Intranasal ketamine and esketamine offer a rapid onset of antidepressant effects within hours for people with major depressive disorder, particularly those with treatment-resistant depression or active suicidal thoughts. A systematic review following PRISMA guidelines found stronger evidence of efficacy for intranasal esketamine than for intranasal ketamine. The safety profile of intranasal esketamine appears acceptable, though further studies are needed; a more accurate delivery device is required for ketamine. These glutamatergic agents bypass the blood–brain barrier, potentially reducing side effects compared with intravenous administration.
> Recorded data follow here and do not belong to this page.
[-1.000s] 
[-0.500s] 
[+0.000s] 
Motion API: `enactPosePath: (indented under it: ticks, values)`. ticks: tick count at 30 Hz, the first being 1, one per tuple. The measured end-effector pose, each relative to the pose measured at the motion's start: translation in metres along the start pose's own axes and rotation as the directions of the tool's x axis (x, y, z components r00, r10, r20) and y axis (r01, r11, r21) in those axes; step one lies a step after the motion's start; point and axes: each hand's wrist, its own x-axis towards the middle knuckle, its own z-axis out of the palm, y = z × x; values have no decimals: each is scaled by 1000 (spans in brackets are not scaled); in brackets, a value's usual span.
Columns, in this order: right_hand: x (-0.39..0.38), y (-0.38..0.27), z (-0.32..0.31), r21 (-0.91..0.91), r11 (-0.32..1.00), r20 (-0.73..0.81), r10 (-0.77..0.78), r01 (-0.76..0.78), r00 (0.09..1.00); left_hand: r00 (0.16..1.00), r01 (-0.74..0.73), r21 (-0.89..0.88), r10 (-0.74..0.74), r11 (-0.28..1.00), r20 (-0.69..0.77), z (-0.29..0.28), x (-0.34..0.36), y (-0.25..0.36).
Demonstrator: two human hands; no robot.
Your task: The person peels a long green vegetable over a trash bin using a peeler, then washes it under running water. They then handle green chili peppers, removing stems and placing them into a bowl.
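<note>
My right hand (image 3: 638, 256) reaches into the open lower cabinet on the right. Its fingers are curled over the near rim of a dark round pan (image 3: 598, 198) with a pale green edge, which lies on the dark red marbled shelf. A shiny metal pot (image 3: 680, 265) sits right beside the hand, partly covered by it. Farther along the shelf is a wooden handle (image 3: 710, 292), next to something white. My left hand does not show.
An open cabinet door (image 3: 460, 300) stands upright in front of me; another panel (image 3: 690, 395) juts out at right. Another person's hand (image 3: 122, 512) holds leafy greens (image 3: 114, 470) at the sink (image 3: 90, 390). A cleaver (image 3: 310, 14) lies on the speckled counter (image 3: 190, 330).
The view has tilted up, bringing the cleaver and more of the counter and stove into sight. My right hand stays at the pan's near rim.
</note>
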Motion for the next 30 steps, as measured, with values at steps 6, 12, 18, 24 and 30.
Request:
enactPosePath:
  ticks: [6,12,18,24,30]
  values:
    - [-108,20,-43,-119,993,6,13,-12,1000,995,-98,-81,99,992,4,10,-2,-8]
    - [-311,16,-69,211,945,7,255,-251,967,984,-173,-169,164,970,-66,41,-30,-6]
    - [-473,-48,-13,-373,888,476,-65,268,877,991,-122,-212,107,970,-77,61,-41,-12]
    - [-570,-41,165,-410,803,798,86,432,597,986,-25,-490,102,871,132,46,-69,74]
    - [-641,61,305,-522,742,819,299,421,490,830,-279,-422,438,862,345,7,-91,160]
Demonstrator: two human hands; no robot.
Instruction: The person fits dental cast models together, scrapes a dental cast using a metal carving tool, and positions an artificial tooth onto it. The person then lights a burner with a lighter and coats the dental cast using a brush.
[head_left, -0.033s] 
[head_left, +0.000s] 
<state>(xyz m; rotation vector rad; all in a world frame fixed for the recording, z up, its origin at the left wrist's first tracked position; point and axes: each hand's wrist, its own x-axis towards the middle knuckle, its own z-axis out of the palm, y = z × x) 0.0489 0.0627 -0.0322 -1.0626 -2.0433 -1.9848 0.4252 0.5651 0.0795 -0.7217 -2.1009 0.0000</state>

Patients with treatment-resistant depression who received esketamine nasal spray experienced 43.2% more weeks with functional remission over 32 weeks compared to those taking quetiapine extended release, a difference of 2.0 weeks. Esketamine also led to an 11.9% reduction in productivity loss due to absenteeism and a 14.2% reduction in overall work productivity loss. Both treatments were taken alongside an ongoing SSRI or SNRI. The findings suggest that esketamine provides greater improvements in daily functioning and workplace productivity for this patient group.
In people with treatment-resistant depression, esketamine nasal spray outperformed quetiapine extended release across multiple measures. Sensitivity analyses using different definitions of remission and relapse consistently favored esketamine, with relative risks for the primary endpoint ranging from 1.462 to 1.737 and for the key secondary endpoint from 1.417 to 1.838. Esketamine also shortened time to first remission by 71% and confirmed remission by 66%. The robustness of the original ESCAPE-TRD trial findings was confirmed.